Exactly as written, return all the data, leaving its pictures behind.
*** Opening SUPPLIED MATERIAL ***
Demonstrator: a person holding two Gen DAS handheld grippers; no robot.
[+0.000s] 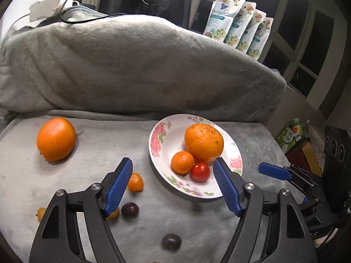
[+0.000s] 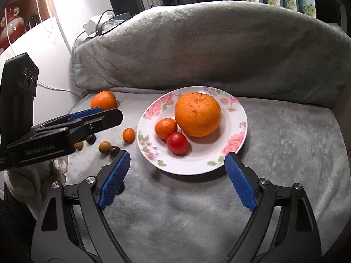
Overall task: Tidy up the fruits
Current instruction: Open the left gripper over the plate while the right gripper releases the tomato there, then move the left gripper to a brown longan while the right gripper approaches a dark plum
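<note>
A flowered white plate (image 1: 158, 151) (image 2: 197, 166) on the grey blanket holds a large orange (image 1: 204, 142) (image 2: 198, 114), a small mandarin (image 1: 182, 162) (image 2: 166, 128) and a red tomato (image 1: 199, 172) (image 2: 177, 143). Left of it lie a second large orange (image 1: 56, 139) (image 2: 103, 100), a kumquat (image 1: 135, 182) (image 2: 128, 134), two dark plums (image 1: 129, 210) (image 1: 171, 241) and other small fruits. My left gripper (image 1: 173, 186) is open and empty above the blanket, just left of the plate. My right gripper (image 2: 177, 173) is open and empty at the plate's near rim.
A big grey cushion (image 1: 131, 65) (image 2: 208, 48) rises right behind the plate. Refill pouches (image 1: 239, 22) stand behind it by a window. A white table with cables (image 2: 43, 43) is at the left. The left gripper's body (image 2: 54, 135) crosses the right wrist view over the small fruits.
</note>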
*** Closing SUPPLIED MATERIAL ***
» **REPLY**
Demonstrator: a person holding two Gen DAS handheld grippers; no robot.
[+0.000s] 
[+0.000s] 
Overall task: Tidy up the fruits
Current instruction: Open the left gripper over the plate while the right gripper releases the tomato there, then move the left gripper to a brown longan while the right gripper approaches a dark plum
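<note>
A flowered white plate (image 1: 158, 151) (image 2: 197, 166) on the grey blanket holds a large orange (image 1: 204, 142) (image 2: 198, 114), a small mandarin (image 1: 182, 162) (image 2: 166, 128) and a red tomato (image 1: 199, 172) (image 2: 177, 143). Left of it lie a second large orange (image 1: 56, 139) (image 2: 103, 100), a kumquat (image 1: 135, 182) (image 2: 128, 134), two dark plums (image 1: 129, 210) (image 1: 171, 241) and other small fruits. My left gripper (image 1: 173, 186) is open and empty above the blanket, just left of the plate. My right gripper (image 2: 177, 173) is open and empty at the plate's near rim.
A big grey cushion (image 1: 131, 65) (image 2: 208, 48) rises right behind the plate. Refill pouches (image 1: 239, 22) stand behind it by a window. A white table with cables (image 2: 43, 43) is at the left. The left gripper's body (image 2: 54, 135) crosses the right wrist view over the small fruits.
</note>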

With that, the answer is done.